Ce n’est plus deux, mais bien trois textes que la Commission européenne souhaite voir adoptés afin d’assurer la sécurité de la liaison ferroviaire entre la France et le Royaume-Uni, une fois la période de transition post-Brexit achevée.
Outre les propositions de règlement et de décision visant à maintenir en place l’autorité de sécurité actuellement responsable du tunnel sous la Manche (EUROPE 12549/9), la Commission envisage désormais la rédaction d’un texte portant sur le règlement de potentiels litiges liés à l'infrastructure.
« Nous nous sommes rendu compte qu’il fallait également prévoir la possibilité pour les Britanniques d'être représentés par des juristes britanniques devant la Cour de Justice de l’UE en cas de différend », a expliqué Elisabeth Werner, membre de la direction générale Mobilité et Transports de la Commission européenne, aux députés de la commission des Transports (TRAN) du PE, mercredi 2 septembre.
Pour ce faire, une nouvelle législation permettant d’élargir le statut de la Cour de justice s'est révélée nécessaire. La Cour devra toutefois être consultée avant qu’une proposition ne soit rédigée.
Cette troisième procédure, bien qu'elle s’annonce longue, n’empêchera pas l’adoption urgente des deux autres textes, a assuré Mme Werner.
En effet, si l'UE veut pouvoir éviter les vides juridiques tant redoutés quant à l'exploitation de la liaison trans-Manche, il lui faudra impérativement adopter ces textes d'ici le 31 décembre prochain. Ce que n'ont pas manqué de relever les eurodéputés, par ailleurs favorables à l'initiative de la Commission.

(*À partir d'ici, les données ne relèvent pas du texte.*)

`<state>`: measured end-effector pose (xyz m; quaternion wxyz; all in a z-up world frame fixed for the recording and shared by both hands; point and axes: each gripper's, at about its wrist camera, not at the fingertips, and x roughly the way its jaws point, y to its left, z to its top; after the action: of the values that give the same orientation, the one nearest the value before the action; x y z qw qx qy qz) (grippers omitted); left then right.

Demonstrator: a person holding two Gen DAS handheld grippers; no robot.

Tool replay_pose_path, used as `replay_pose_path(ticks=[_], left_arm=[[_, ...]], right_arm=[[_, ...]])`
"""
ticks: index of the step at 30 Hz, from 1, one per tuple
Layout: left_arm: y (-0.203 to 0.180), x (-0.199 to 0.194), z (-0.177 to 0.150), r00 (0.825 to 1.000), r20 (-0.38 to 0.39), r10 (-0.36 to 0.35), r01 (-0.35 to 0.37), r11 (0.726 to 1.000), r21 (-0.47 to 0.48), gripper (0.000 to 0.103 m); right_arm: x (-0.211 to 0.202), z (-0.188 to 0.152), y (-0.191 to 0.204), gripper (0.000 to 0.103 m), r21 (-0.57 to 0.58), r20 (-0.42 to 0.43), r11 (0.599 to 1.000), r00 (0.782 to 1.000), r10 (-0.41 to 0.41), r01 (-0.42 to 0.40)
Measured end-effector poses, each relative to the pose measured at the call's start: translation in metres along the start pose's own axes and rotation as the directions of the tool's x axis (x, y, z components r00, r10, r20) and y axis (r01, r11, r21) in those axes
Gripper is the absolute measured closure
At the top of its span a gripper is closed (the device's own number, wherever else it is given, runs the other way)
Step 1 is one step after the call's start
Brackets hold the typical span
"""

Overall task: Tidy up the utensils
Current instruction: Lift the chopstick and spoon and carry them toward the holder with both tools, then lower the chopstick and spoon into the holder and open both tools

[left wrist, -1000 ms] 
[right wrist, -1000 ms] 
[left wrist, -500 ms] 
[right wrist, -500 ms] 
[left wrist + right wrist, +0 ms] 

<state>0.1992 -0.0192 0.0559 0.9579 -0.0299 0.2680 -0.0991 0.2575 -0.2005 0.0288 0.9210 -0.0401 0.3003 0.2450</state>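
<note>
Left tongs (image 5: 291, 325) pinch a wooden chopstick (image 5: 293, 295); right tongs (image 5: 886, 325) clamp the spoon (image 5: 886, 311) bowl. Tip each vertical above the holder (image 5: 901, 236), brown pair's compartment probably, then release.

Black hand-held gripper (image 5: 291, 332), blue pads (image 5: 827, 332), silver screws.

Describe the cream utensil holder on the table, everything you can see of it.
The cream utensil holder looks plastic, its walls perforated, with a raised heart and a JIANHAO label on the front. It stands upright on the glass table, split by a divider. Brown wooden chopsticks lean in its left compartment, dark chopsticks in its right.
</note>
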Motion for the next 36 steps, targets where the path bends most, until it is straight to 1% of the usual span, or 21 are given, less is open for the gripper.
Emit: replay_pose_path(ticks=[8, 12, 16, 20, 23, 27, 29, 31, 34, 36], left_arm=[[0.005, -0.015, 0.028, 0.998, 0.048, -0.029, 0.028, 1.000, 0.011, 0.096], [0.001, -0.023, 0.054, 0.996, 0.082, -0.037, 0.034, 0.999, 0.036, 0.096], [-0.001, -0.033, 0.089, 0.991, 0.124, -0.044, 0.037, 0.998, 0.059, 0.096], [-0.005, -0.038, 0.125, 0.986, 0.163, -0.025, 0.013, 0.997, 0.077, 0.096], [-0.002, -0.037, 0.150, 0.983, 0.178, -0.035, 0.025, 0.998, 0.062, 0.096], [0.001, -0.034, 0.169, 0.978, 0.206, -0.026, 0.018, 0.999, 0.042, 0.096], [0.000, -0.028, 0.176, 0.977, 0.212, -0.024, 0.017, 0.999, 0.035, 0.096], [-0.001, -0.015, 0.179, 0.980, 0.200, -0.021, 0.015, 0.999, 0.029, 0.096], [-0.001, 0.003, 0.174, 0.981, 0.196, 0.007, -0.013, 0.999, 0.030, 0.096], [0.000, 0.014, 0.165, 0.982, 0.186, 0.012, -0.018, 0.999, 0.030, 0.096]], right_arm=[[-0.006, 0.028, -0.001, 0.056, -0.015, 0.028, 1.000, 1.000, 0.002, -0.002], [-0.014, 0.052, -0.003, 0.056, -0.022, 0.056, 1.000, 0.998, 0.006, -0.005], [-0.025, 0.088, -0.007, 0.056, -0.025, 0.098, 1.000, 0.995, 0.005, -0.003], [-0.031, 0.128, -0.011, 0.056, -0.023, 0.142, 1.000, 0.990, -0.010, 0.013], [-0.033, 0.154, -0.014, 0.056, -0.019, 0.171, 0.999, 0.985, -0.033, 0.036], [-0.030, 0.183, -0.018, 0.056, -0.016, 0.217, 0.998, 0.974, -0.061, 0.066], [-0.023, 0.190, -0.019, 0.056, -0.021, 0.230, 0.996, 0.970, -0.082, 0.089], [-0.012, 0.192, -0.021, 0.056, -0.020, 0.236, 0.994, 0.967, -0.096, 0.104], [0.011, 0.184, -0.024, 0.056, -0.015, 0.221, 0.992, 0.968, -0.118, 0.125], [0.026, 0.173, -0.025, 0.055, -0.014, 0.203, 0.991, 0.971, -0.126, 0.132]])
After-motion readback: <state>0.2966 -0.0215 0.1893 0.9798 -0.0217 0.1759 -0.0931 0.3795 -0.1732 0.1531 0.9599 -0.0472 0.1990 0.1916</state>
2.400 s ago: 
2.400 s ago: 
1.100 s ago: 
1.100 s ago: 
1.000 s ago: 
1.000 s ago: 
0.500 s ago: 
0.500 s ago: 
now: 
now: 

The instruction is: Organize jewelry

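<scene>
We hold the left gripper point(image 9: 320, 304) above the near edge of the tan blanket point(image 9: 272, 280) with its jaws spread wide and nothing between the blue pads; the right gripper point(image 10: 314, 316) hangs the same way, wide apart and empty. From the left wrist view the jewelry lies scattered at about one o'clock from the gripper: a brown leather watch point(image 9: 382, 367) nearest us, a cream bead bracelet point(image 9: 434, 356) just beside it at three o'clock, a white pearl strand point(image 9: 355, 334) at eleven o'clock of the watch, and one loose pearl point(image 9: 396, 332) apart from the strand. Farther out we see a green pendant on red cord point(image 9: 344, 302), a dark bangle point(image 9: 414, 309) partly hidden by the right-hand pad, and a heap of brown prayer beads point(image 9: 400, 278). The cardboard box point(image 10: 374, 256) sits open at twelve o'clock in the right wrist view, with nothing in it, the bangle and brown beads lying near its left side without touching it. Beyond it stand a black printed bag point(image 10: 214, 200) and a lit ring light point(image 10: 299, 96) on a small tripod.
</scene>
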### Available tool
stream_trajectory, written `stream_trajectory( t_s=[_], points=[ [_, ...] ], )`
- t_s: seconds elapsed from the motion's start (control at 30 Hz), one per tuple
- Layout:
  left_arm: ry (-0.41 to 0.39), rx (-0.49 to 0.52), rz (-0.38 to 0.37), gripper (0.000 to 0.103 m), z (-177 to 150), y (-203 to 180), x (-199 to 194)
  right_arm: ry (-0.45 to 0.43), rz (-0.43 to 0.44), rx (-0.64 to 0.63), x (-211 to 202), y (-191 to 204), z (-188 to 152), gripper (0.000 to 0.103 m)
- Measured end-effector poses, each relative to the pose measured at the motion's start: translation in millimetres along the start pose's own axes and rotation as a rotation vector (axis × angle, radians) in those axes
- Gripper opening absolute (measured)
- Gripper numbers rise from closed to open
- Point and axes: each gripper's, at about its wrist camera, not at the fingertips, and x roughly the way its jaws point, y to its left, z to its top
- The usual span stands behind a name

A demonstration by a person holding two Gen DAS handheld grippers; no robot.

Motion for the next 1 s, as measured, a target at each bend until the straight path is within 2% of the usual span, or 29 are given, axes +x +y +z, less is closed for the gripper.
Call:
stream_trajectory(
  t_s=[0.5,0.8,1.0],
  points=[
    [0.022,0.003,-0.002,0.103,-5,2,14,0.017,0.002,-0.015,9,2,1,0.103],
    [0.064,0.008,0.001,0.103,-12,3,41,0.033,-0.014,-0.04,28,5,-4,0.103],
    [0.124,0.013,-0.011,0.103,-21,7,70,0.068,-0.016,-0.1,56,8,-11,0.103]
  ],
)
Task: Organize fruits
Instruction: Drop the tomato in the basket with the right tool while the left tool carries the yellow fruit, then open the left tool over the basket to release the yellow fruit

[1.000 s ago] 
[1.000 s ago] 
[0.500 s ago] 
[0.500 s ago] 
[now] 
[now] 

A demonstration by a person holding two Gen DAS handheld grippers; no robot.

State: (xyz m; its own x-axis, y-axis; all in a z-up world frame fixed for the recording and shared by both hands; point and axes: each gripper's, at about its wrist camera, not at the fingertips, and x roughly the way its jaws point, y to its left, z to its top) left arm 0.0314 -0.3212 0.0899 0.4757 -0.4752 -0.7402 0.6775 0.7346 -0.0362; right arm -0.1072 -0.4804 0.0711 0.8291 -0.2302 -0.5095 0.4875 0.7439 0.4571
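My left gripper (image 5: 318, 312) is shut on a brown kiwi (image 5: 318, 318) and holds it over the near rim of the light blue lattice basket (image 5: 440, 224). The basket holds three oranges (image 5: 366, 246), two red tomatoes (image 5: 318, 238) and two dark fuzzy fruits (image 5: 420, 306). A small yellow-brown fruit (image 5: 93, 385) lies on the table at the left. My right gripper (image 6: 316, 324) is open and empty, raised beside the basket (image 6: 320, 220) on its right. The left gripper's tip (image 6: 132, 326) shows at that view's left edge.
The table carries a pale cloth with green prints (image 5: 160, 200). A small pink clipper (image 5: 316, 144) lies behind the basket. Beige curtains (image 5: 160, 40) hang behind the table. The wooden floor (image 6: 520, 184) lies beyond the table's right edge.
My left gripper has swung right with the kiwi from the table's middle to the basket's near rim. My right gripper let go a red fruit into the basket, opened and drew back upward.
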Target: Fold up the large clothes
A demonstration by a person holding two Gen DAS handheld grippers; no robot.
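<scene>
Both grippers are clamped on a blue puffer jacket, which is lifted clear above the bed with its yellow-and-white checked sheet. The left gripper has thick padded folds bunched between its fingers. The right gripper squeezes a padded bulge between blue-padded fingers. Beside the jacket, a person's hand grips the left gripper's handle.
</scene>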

Des consultations préliminaires sur les deux propositions auront lieu « très bientôt » entre autorités britanniques et françaises, a annoncé Elisabeth Werner, évoquant la mi-septembre.
La Commission, a-t-elle enfin précisé, n’exclut pas toutefois que les Britanniques refusent de maintenir l’autorité de sécurité en place depuis 1986.
« Nous avons donc également demandé à la France de commencer à travailler sur des mesures d'urgence et de considérer que, si un tel accord ne peut pas être conclu, le droit communautaire et l'autorité française de sécurité régiront la partie française du tunnel », a-t-elle conclu. (Agathe Cherki)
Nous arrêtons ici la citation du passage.